Les guides de classement des cabinets d’avocats, les sites Internet spécialisés de recrutement des juristes diffusant des offres d’emploi, constituent de nouveaux dispositifs de jugement sur la qualité des avocats, ou plutôt des cabinets, ce qui est en soi une évolution révélatrice du passage à une logique d’entreprise. Ces dispositifs de jugements plus impersonnels se distinguent des dispositifs basés sur des jugements de proximité au sein de réseaux de relations interpersonnelles (Karpik, 2007). Ils contribuent ainsi à donner une base beaucoup plus large au marché des services juridiques qui, du même coup, privilégie les modes d’évaluation de la qualité « à distance ».

Ils témoignent à leur manière de la transformation de la profession d’avocat en redéfinissant les domaines du droit par les besoins des clients, et non plus par l’organisation judicaire et la production législative et administrative. Les domaines de spécialisation ou les spécialités définies par le CNB perdent prise sur la réalité des activités juridiques et sont peu reconnues par la clientèle d’entreprises qui privilégient l’image de marque des cabinets, moyen de publicité le plus efficace.
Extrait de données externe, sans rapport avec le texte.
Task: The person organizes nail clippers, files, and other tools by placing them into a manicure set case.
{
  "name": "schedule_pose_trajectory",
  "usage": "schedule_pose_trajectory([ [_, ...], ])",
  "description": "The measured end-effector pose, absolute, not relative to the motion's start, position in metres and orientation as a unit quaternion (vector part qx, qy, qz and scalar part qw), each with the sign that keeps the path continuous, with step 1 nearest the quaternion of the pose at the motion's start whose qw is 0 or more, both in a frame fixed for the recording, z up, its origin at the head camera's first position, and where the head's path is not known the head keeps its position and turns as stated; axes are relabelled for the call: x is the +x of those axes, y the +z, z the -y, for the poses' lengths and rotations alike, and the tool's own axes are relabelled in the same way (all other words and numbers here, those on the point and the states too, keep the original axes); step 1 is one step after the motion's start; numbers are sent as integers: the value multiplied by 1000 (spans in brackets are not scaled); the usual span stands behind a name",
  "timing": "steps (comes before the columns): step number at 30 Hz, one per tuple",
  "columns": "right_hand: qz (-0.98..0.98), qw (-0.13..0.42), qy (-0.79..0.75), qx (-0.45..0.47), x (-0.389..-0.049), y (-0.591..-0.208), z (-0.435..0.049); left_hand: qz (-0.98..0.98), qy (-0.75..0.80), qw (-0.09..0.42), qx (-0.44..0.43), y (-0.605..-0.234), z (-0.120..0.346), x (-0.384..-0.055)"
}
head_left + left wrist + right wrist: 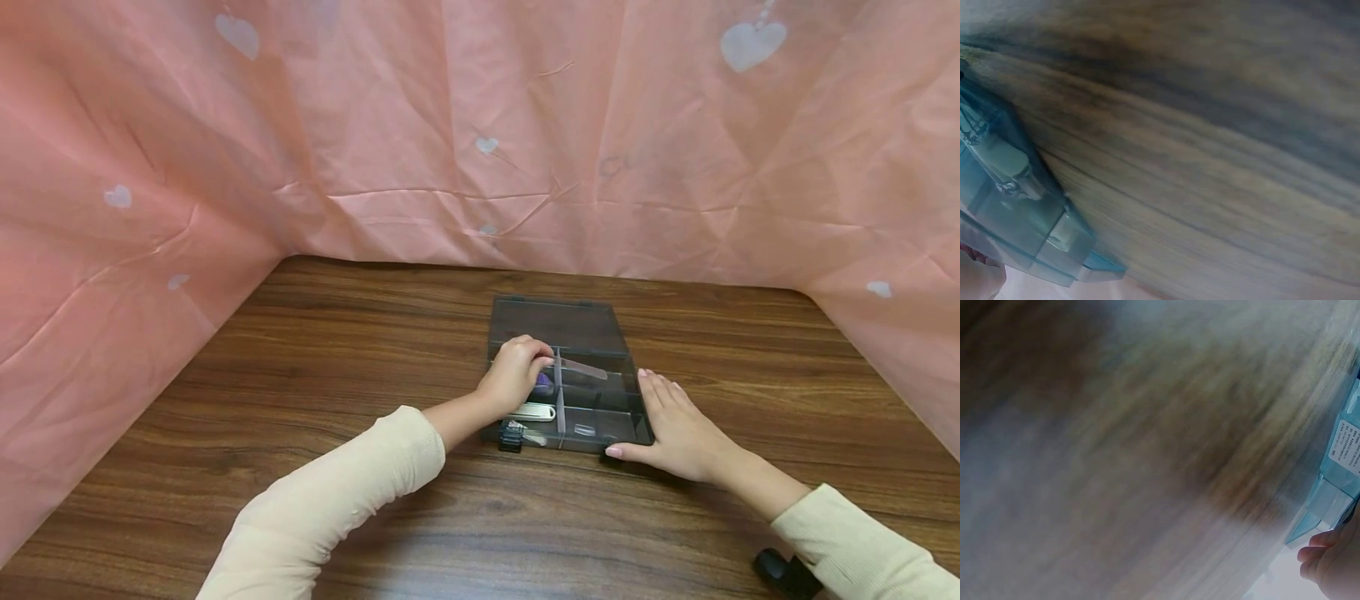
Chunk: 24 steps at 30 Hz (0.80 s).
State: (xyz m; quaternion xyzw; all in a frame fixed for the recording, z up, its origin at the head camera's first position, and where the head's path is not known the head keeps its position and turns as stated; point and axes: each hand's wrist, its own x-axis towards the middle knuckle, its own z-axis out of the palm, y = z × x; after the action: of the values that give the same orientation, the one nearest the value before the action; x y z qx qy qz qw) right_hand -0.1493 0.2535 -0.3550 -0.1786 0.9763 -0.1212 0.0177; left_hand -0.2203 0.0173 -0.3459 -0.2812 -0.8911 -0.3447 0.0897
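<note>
A dark see-through compartment box (600,446) sits on the wooden table, its lid (555,323) swung open to the back. Over the box's left part, my left hand (516,375) pinches one end of a pinkish nail file (585,369), whose rounded tip points right across the rear compartment. Beneath that hand are a purple item (543,383), partly covered, and a silver nail clipper (534,412). Small clear pieces (584,430) lie in the front right compartment. My right hand (686,433) rests against the box's right side, fingers straight, thumb at the front corner.
Brown wooden table (337,358) surrounds the box. Pink cloth with white hearts (450,167) hangs at the back and both sides. A black object (783,573) shows beside the right sleeve. The right wrist view shows a white printed label (1346,447) on the box.
</note>
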Motion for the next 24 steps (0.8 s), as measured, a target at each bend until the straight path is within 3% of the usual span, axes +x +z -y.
schedule_pose_trajectory([
  [9,-976,22,-123,-176,-149,-354,-253,912,-281,57,-294,-347,-28,-222],
  [24,-977,12,-120,-176,-149,-356,-254,924,-171,66,-335,-342,-41,-229],
])
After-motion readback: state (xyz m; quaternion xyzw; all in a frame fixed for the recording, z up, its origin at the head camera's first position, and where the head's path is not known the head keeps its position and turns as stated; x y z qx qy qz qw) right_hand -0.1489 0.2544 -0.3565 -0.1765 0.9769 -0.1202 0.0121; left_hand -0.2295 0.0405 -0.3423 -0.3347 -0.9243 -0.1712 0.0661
Si on parle toujours de droit fiscal ou social ou encore de droit de la famille ou des affaires, de nouvelles appellations émergent centrées sur des secteurs d’activité ou de grandes opérations économiques : M&A, IP/IT pour reprendre les expressions utilisées par les cabinets de recrutement spécialisés dans le service juridique (le plus souvent de taille internationale) ; ou encore « l’activité de financement », « l’activité immobilière », « les assurances ».
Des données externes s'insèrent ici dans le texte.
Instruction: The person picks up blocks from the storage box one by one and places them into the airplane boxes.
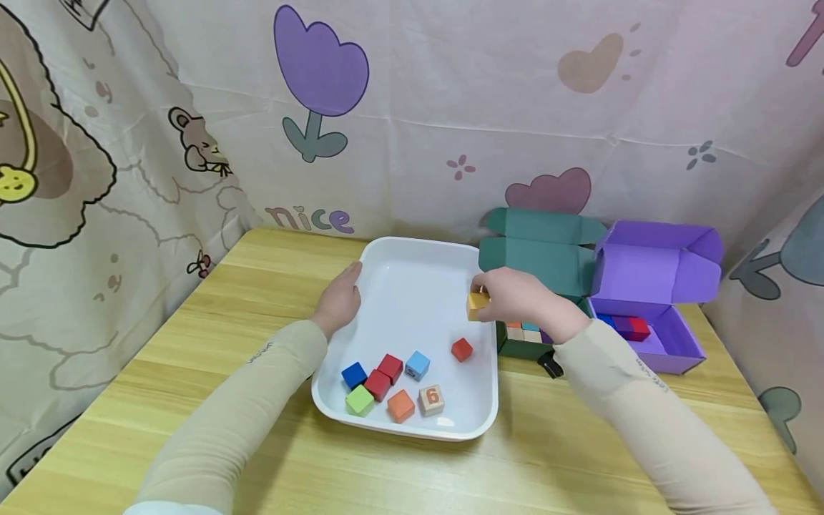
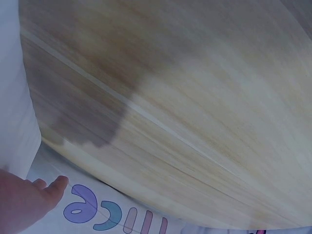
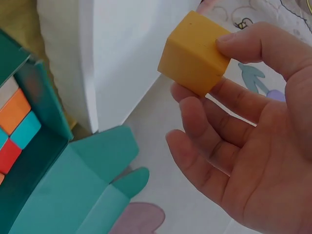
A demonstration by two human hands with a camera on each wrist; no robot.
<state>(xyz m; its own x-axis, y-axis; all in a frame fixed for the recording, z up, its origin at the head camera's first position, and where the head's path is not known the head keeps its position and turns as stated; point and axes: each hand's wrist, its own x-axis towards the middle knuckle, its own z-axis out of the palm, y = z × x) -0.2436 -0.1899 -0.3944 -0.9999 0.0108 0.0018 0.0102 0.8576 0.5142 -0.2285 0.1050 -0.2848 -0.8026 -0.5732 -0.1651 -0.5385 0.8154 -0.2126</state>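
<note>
In the head view, a yellow block is pinched between the thumb and fingers of my right hand, above the right side of the white tray. The right wrist view shows the yellow block held near the fingertips. My left hand holds the tray's left rim, its thumb over the edge; in the left wrist view only part of this hand shows beside the tray's wall. A red block lies apart in the tray. Several blocks, among them a light green block, lie at its near end.
Right of the tray, a green box with its lid up contains several blocks, partly hidden by my right hand. A purple box with its lid up holds blue and red blocks. A patterned cloth hangs behind the wooden table.
</note>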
Le développement de ces intermédiaires du recrutement, qui opèrent dans plusieurs pays, contribue à la construction d’un marché international des services juridiques, en lien avec la globalisation de l’économie, marché dont certains segments sont fluctuants du fait de leur lien direct avec des activités économiques plus ou moins fleurissantes. Le mode d’existence de ces cabinets repose sur la diversification des activités pour limiter les risques liés à la conjoncture. Cette contrainte organisationnelle qui pèse sur ces intermédiaires est loin d’être neutre. D’une part, elle consolide le déploiement des grands cabinets d’avocats internationaux ou réseaux internationaux de cabinets, ou encore de réseaux de plus petite échelle. D’autre part, elle modifie les modes de recrutement et de formation des avocats, ainsi que les anticipations portant sur leur carrière professionnelle.
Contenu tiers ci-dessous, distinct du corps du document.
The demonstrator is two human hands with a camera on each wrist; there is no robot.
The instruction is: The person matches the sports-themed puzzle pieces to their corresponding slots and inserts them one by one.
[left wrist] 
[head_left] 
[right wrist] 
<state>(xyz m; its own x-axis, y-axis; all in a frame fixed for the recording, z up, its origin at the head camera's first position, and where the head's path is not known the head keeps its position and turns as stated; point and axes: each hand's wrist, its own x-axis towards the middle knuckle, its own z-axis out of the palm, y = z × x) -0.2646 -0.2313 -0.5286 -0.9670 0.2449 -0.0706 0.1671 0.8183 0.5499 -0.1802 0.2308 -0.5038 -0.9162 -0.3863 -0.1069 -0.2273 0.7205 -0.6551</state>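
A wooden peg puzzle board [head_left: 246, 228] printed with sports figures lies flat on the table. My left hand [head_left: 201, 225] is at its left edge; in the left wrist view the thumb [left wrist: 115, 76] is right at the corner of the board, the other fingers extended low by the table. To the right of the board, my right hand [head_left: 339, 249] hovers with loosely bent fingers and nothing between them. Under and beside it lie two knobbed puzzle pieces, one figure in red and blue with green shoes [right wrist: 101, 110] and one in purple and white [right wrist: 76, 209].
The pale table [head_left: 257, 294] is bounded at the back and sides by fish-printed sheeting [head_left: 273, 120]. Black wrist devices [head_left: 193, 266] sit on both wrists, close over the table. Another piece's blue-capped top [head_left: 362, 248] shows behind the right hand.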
Avant d’aborder ce second point, signalons que la logique de développement de ces cabinets de recrutement les conduit à recruter des juristes à la fois pour les cabinets d’avocats et pour les entreprises. D’un côté, ils facilitent le passage entre les deux types de carrière, en particulier en aidant à la reconversion des collaborateurs, ou encore de certains associés, sur un poste de juriste d’entreprise. D’un autre côté, leur existence contribue à consolider les repères d’évaluation des qualités des avocats qui sont les plus généraux. Ainsi, les deux collaboratrices que nous avons interrogées ont préféré tenter une nouvelle expérience dans un cabinet d’affaires avant d’entamer une carrière de juristes d’entreprise. Elles entretiennent d’une certaine façon le système en travaillant dans un cabinet d’affaires plus prestigieux, afin de pouvoir l’inscrire dans leur CV. Elles répondent en cela aux exigences des cabinets de recrutement spécialisés dans le juridique qui semblent jouer un rôle croissant dans les procédures de recrutement des collaborateurs.